**Problem:**
Track down each line below containing the string "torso" and copy it.

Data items
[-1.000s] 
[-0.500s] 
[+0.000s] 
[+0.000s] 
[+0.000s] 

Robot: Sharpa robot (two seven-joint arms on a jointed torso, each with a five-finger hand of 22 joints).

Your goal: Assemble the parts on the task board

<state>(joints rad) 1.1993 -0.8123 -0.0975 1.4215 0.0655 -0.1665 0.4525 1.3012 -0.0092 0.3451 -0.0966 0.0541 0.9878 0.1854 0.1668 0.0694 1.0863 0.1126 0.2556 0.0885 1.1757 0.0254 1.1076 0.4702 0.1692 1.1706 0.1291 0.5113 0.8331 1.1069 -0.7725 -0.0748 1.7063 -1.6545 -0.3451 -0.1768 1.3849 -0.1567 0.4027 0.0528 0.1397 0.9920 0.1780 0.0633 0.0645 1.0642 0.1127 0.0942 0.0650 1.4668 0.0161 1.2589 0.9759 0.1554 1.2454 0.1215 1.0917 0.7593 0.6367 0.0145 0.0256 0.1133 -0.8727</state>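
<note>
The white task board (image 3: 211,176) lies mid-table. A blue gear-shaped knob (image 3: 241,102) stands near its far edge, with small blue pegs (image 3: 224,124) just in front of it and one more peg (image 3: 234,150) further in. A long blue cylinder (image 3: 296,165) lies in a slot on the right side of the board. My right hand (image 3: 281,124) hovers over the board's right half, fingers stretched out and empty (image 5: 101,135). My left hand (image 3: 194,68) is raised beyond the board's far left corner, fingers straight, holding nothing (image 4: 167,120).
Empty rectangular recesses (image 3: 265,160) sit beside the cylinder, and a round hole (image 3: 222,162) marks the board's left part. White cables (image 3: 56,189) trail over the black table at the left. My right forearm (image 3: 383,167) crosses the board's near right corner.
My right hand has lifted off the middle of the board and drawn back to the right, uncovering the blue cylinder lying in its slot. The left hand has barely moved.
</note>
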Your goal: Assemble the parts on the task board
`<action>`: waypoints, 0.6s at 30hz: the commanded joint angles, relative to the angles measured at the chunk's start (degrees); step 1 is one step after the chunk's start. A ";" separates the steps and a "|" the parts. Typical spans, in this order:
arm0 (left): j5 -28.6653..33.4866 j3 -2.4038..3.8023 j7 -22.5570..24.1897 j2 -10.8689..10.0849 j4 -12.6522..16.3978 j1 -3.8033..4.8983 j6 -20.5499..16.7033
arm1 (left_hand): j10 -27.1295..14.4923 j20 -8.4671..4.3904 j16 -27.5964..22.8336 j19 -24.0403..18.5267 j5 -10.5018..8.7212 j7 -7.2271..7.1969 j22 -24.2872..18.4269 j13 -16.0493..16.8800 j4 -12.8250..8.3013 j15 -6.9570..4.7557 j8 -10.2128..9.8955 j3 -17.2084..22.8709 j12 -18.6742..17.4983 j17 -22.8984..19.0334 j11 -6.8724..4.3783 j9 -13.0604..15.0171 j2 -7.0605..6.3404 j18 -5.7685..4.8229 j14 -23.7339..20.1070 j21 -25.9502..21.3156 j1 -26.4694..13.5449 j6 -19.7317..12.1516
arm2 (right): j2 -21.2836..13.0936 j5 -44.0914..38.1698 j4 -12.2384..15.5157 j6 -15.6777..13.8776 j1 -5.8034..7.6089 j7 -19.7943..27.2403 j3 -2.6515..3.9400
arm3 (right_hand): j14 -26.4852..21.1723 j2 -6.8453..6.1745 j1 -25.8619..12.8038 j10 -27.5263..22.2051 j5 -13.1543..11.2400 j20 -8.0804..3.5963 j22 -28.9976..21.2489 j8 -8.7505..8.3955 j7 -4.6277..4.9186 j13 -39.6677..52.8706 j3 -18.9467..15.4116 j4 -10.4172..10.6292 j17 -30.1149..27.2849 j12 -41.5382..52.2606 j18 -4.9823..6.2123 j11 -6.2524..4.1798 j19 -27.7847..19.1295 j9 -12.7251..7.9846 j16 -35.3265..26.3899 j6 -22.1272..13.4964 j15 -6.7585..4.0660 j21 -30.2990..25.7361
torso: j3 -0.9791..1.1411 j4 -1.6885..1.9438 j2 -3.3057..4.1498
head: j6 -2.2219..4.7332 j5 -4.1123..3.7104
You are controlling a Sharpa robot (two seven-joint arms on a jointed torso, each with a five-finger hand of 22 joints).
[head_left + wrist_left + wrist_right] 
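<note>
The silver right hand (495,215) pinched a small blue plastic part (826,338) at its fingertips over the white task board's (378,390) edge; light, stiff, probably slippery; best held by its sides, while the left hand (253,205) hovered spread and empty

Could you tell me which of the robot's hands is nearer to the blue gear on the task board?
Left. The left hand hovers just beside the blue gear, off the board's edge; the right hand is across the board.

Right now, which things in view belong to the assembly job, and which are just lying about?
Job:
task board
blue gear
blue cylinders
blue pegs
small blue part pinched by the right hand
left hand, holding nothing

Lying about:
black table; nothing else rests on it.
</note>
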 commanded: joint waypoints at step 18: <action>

**Task response:**
Robot: Sharpa robot (two seven-joint arms on a jointed torso, each with a five-finger hand of 22 joints).
torso: j3 -0.9791..1.1411 j4 -1.6885..1.9438 j2 -3.3057..4.1498
You are controlling a Sharpa robot (two seven-joint arms on a jointed torso, each with a five-finger hand of 22 joints).

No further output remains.